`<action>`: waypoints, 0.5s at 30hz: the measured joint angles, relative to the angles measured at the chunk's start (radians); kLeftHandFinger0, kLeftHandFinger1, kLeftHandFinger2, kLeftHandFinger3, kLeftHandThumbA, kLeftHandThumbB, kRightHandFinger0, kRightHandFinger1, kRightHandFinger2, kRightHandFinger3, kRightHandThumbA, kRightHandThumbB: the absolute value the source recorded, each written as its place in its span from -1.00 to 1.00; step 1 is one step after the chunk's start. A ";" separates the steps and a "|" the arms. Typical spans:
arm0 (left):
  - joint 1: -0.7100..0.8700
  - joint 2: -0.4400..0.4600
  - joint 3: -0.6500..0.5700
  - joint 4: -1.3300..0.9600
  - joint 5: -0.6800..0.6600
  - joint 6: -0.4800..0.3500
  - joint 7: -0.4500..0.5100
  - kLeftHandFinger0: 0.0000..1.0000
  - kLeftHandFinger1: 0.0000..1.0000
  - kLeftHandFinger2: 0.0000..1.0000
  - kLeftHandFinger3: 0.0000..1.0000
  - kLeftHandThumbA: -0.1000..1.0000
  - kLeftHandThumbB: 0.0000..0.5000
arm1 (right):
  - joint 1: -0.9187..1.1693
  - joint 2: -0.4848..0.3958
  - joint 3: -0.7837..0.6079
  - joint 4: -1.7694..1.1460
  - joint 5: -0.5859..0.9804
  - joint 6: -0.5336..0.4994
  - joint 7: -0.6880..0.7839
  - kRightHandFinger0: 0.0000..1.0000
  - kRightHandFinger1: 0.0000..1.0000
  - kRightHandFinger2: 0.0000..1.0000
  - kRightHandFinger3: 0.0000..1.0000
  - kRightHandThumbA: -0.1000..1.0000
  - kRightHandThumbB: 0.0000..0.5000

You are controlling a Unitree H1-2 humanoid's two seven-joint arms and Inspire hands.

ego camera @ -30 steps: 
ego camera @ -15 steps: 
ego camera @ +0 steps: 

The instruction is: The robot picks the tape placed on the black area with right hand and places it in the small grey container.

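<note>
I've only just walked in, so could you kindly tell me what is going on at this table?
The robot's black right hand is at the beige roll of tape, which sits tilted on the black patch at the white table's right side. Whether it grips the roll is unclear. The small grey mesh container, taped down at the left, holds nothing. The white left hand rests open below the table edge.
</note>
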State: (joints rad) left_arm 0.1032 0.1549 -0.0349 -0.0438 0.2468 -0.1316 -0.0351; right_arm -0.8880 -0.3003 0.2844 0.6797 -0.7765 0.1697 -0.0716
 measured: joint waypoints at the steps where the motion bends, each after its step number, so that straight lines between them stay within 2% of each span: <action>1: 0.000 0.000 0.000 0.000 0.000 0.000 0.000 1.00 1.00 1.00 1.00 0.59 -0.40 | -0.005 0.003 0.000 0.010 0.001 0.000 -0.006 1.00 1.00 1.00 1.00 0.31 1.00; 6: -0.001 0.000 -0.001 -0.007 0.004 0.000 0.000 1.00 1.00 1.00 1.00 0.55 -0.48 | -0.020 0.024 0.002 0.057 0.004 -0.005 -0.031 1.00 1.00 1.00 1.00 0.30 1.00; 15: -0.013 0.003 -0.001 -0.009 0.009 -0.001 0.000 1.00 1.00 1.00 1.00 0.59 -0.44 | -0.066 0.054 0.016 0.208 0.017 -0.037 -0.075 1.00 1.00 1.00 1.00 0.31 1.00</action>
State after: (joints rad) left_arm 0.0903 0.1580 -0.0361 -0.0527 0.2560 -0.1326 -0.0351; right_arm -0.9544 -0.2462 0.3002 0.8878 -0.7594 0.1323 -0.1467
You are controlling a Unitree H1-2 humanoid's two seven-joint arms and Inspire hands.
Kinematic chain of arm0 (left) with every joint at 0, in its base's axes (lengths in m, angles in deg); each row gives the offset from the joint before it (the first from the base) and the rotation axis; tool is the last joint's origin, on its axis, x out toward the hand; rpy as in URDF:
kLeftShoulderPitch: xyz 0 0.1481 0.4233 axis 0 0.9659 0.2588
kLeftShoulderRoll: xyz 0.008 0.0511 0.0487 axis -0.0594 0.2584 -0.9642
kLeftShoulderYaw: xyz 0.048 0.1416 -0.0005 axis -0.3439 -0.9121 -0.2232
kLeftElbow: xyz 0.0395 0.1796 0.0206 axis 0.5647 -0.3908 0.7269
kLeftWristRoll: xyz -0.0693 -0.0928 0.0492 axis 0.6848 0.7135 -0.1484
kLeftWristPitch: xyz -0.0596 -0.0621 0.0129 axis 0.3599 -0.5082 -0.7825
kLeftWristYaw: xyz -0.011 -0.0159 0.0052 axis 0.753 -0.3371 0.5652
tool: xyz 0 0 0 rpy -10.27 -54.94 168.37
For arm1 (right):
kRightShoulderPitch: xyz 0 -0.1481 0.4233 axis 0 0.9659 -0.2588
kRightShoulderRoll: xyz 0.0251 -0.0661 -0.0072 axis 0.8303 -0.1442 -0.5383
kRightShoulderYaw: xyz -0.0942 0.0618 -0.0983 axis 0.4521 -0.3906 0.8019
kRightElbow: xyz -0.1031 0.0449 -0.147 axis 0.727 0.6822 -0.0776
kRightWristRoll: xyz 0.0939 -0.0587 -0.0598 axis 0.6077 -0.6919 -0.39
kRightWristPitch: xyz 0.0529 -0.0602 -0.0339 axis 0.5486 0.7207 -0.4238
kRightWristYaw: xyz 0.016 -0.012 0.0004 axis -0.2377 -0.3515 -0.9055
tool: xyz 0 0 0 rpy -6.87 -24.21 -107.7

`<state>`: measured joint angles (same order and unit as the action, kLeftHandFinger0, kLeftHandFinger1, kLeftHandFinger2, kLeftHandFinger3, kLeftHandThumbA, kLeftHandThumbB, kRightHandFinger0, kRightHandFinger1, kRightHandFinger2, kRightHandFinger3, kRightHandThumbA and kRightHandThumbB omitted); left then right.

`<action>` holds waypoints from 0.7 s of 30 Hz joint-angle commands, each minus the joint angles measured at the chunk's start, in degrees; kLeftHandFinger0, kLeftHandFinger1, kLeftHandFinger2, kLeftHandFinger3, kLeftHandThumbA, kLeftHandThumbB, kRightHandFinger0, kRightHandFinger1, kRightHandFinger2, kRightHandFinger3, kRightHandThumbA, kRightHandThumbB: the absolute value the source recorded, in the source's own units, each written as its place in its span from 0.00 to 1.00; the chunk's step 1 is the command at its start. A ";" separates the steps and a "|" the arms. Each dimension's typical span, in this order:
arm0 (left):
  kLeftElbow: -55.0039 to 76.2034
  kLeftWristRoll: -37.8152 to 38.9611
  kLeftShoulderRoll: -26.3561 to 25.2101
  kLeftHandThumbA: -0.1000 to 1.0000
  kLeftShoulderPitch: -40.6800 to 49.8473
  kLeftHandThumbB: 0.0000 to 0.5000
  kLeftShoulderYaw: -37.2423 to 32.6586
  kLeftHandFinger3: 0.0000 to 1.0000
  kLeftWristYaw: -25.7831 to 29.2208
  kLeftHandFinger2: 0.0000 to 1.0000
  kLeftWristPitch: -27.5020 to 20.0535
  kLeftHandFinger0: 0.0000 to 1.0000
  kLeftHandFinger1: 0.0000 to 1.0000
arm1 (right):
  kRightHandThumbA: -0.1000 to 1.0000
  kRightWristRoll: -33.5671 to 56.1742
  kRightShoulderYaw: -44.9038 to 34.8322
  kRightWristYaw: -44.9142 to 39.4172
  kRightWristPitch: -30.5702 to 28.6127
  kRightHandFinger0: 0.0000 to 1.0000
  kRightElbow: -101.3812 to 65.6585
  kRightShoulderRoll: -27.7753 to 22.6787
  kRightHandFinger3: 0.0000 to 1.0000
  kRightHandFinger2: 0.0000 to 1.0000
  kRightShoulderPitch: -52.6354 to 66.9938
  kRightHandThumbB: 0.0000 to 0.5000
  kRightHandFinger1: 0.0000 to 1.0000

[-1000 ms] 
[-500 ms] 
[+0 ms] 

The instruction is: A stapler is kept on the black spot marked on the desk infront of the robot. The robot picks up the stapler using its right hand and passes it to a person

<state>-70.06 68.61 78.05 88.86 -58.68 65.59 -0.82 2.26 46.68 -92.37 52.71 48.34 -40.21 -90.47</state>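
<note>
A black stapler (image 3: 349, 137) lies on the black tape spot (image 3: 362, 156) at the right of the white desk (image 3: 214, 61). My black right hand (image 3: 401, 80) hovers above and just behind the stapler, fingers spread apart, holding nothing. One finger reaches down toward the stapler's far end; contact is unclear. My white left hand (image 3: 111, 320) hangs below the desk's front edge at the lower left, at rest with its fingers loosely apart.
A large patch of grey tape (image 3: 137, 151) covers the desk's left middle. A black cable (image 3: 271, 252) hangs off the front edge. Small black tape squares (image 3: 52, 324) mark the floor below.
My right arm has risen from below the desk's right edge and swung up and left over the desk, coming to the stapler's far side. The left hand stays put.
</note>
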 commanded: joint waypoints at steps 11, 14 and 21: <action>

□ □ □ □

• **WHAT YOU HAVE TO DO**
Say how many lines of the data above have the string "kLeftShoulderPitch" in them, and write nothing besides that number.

• **RESPONSE FOR THIS EXERCISE**
2